- Alzheimer’s pathology was common in other dementias.
- An Alzheimer’s biomarker profile was seen in unspecified dementia, Parkinson’s dementia, and frontotemporal dementia.
- Biomarkers indicating Alzheimer’s-like pathology were tied to cognitive function.
Alzheimer’s disease pathology was common in people diagnosed with other dementias, a large cross-sectional study in Sweden showed.
While most patients clinically diagnosed with Alzheimer’s had evidence of cerebrospinal fluid (CSF) amyloid and tau pathology, those biomarkers also emerged in people with other dementias, said Tobias Borgh Skillbäck, MD, PhD, of Sahlgrenska University Hospital in Molndal, Sweden, and co-authors.
In nearly 14,000 adults, a clear, Alzheimer’s-like profile based on three CSF biomarkers — amyloid-beta 1-42, total tau (t-tau), and phosphorylated tau 181 (p-tau181) measurements — was seen in 68% of people with early-onset Alzheimer’s disease, 65% of late-onset Alzheimer’s, and 52% of people with mixed Alzheimer’s and vascular dementia.
Among people without an Alzheimer’s diagnosis, the Alzheimer’s profile emerged in 25% of people with unspecified dementia, 9% of people with Parkinson’s disease dementia, and 8% of people with frontotemporal dementia, Skillbäck and colleagues wrote in JAMA Neurology.
In several dementias, scores on the Mini-Mental State Examination (MMSE) were associated with CSF biomarkers.
MMSE scores were linked with amyloid-beta 1-42 in late-onset Alzheimer’s, vascular dementia, frontotemporal dementia, and unspecified dementia.
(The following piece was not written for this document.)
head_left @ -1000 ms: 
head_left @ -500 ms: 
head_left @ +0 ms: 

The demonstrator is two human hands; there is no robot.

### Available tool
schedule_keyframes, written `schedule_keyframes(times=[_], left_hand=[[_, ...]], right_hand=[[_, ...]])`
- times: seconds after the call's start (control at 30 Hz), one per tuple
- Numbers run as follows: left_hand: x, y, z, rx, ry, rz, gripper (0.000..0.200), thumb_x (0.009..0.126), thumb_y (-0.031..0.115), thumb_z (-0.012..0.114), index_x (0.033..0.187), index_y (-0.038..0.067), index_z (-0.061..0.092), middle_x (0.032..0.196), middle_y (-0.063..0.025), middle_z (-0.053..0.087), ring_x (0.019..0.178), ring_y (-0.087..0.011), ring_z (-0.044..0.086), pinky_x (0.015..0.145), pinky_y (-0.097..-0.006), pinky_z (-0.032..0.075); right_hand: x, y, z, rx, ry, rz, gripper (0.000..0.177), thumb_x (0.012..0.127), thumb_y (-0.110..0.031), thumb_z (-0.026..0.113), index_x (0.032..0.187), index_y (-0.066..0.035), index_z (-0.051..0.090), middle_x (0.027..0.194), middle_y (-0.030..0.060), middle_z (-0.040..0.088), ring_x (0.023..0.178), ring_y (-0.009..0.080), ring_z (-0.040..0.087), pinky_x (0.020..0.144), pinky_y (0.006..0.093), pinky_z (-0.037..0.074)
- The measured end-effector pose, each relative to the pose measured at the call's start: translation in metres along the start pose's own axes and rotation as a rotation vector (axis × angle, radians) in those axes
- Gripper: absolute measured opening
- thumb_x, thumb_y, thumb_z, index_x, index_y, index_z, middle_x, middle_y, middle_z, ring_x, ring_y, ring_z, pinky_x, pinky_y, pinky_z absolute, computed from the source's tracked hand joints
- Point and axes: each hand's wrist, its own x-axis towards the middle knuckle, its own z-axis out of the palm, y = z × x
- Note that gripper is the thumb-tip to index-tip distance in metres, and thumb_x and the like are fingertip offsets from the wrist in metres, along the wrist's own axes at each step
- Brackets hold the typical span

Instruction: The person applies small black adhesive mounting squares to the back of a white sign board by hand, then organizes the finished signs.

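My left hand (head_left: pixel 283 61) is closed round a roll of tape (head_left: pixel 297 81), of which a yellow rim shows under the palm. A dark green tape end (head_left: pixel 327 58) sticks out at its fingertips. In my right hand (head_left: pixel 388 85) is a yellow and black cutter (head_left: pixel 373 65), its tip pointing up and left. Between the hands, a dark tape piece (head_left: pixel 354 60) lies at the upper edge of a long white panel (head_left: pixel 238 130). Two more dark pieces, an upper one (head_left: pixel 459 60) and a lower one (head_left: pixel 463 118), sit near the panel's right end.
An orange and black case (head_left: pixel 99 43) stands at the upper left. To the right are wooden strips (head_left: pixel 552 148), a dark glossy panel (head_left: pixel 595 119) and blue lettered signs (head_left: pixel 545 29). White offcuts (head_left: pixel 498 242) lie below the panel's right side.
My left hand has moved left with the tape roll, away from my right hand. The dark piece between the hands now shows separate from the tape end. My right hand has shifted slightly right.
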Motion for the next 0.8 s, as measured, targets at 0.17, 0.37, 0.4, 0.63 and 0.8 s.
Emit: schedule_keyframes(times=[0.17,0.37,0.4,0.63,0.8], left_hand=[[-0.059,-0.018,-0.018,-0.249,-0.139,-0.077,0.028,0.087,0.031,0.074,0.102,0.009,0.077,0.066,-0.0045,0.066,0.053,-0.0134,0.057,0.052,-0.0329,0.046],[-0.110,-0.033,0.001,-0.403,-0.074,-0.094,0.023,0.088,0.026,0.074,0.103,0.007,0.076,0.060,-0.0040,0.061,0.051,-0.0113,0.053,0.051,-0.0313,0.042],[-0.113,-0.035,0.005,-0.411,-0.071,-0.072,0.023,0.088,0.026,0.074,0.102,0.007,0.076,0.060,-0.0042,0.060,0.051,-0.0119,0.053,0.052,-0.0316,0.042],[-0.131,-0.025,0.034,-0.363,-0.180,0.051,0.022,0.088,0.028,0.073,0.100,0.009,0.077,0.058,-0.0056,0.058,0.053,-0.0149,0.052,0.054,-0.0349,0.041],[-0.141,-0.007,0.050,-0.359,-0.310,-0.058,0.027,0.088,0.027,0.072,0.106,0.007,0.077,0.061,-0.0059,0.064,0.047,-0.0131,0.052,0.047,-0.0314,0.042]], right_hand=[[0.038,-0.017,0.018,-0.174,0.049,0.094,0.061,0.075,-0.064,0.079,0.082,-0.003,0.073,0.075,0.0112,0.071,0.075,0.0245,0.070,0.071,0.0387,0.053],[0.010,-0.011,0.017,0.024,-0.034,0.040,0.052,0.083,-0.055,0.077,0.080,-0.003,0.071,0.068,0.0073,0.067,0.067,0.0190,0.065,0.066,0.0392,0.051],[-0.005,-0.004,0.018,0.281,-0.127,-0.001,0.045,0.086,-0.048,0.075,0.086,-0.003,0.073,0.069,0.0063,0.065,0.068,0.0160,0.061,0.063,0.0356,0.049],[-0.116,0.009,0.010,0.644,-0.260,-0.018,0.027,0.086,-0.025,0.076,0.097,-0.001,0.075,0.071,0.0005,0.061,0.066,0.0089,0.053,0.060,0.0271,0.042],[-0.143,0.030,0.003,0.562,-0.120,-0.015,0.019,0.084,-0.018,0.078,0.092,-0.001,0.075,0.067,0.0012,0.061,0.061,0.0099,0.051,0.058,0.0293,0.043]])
MMSE scores also were tied to t-tau in late-onset Alzheimer’s, early-onset Alzheimer’s, and unspecified dementia; and linked with p-tau181 in early-onset Alzheimer’s disease.
The findings confirm that “concomitant amyloid-beta and tau pathology is common in other dementias,” Skillbäck said. “This is important looking forward, as new disease-modifying treatments of Alzheimer’s might also benefit patients presenting with other clinical dementias,” he told MedPage Today.
Alzheimer’s disease pathology has been identified in multiple dementia types over the years. Most recently, an autopsy study detected amyloid plaques and tau tangles in several clinical syndromes, including those not typically associated with Alzheimer’s disease, like frontotemporal dementia.
The Swedish study merged archived CSF measurements made in clinical practice at the Sahlgrenska University Hospital with data from the SveDem national registry of people with dementia disorders from October 2010 through August 2022.
Participants had a dementia diagnosis and a complete set of amyloid-beta 1-42, t-tau, and p-tau181 measurements registered less than 3 years after their diagnosis date. A median of 9 weeks elapsed between diagnosis and sampling.
The researchers defined CSF values as pathological or normal by harmonizing reference values. Measurements below the reference value for amyloid-beta 1-42, and above the reference values for t-tau and p-tau181, were considered pathological.
The cohort included 13,882 dementia patients; 53% were female and the median age was 74.
People with Alzheimer’s disease had low concentrations of amyloid-beta in CSF and high concentrations of t-tau and p-tau 181, as expected.
“However, we also identified large shares of patients who were CSF amyloid- and tau-positive in the clinically diagnosed groups with non-Alzheimer’s dementia, including Parkinson’s disease dementia, dementia with Lewy bodies, frontotemporal dementia, vascular dementia, and other dementias, as well as in unspecified dementia, even though a large majority of patients received their diagnosis in specialist care (85%) and after CSF testing (88%),” Skillbäck and co-authors observed.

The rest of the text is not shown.